On January 13, 2018, a false ballistic missile alert was issued via the Emergency Alert System and Commercial Mobile Alert System over television, radio, and cellphones in the U.S. state of Hawaii. The alert stated that there was an incoming ballistic missile threat to Hawaii, advised residents to seek shelter, and concluded "This is not a drill". The message was sent at 8:07 a.m. local time.

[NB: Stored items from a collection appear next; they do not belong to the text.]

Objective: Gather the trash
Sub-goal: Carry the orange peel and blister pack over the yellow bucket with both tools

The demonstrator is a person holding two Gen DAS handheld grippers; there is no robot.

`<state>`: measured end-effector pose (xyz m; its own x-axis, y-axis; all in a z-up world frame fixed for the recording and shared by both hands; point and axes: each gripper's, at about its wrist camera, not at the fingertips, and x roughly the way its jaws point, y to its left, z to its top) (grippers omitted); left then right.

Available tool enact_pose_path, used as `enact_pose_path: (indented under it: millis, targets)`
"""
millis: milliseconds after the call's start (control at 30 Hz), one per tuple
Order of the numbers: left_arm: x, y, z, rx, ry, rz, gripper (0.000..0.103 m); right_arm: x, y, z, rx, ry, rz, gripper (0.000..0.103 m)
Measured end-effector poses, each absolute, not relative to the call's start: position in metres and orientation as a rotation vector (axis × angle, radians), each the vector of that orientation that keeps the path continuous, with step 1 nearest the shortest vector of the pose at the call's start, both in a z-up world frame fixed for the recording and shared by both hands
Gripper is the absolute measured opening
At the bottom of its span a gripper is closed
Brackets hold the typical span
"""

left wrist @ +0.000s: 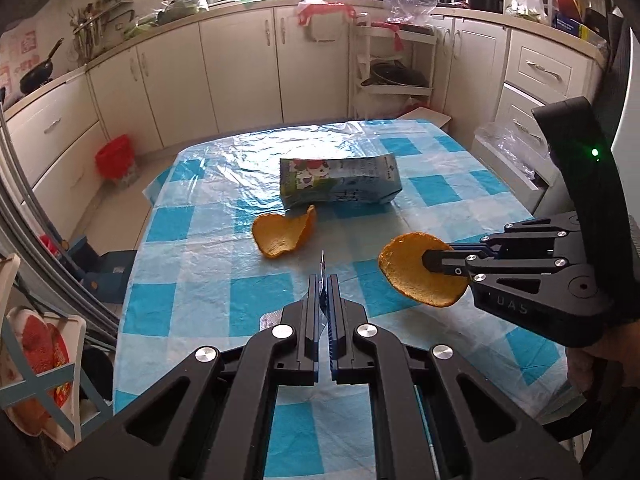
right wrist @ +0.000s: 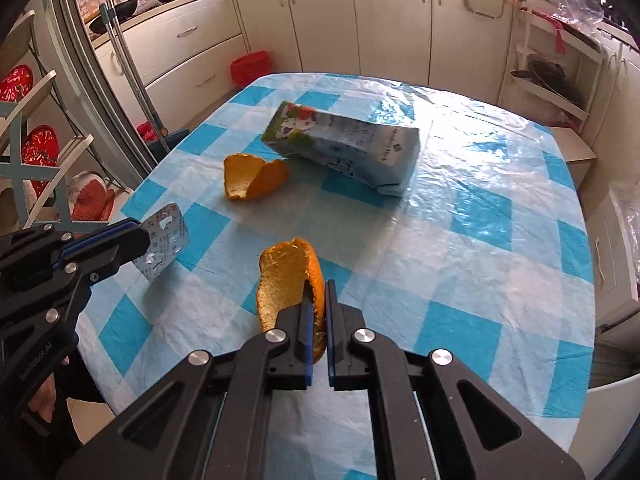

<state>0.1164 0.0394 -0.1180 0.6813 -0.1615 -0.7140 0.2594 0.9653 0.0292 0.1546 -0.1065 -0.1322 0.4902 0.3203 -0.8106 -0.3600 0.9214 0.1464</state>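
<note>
1. At lower centre of the right wrist view, our right gripper (right wrist: 318, 296) clamped a light, brittle orange peel (right wrist: 286, 280) by its edge.
2. Our left gripper (left wrist: 324, 292) pinched a thin, stiff blister pack (right wrist: 162, 242) edgewise.
3. We judged the carton (left wrist: 340, 180), upper centre, light and crushable; grip its sides.

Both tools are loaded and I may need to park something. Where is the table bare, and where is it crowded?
The checked table is bare right of the milk carton, out to the right edge. Also bare: the near strip below the right tool. Crowded: the loose orange peel lies close beside the carton.
</note>
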Motion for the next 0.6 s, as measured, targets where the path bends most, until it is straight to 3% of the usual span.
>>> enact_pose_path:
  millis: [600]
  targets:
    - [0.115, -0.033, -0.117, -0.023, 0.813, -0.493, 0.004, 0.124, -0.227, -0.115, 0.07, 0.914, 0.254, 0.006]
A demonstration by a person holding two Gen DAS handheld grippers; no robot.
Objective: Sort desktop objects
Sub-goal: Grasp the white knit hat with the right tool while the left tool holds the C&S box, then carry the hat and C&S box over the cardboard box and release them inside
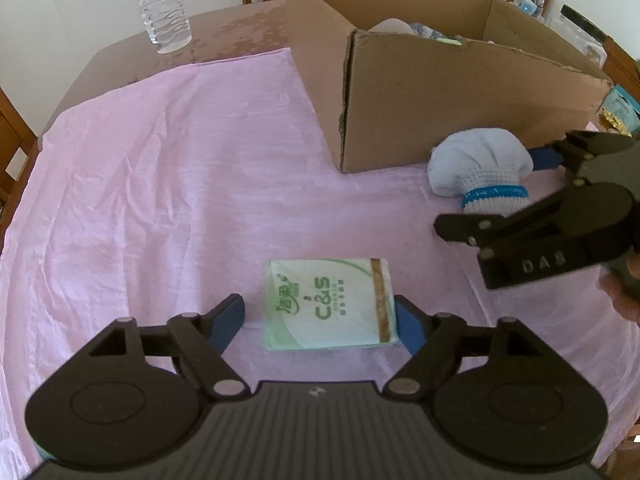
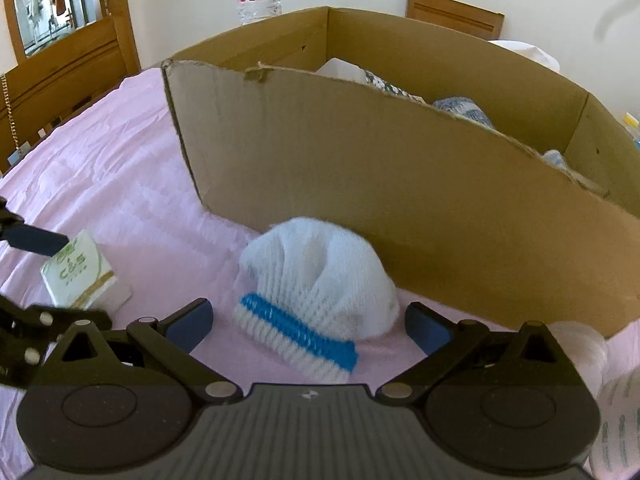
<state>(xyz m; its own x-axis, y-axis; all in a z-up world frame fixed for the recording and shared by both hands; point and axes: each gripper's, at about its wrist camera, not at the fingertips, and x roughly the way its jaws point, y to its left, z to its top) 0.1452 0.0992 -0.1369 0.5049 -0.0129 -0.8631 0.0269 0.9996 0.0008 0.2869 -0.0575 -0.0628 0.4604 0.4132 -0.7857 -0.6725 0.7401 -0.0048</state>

A second message, sent 38 minutes later, described the first as a "false alarm". State officials blamed a button pushed in error during an employee shift change at the Hawaii Emergency Management Agency for the first message. Governor David Ige publicly apologized for the erroneous alert, which caused panic and disruptions throughout the state. The Federal Communications Commission and the Hawaii House of Representatives immediately announced investigations into the incident.

Background[edit]

Estimated maximum range of some North Korean missiles[5]

Escalating tensions between North Korea and the United States, including threats by both countries that they could use nuclear weapons against one another, prompted a heightened state of readiness in Hawaii.[6][7][8] North Korea had conducted several intercontinental ballistic missile tests over the past year, most recently in November 2017,[9] enhancing its strike capabilities.[10] It is possible, but not certain, that North Korea has the capability to deliver nuclear missiles to Hawaii.[11][12] Hawaii is located roughly 4,600 miles (7,400 km) from North Korea,[7] and a missile launched from North Korea capable of reaching Hawaii would leave residents 12 to 20 minutes to prepare once the alarm sounds.[13][14][15]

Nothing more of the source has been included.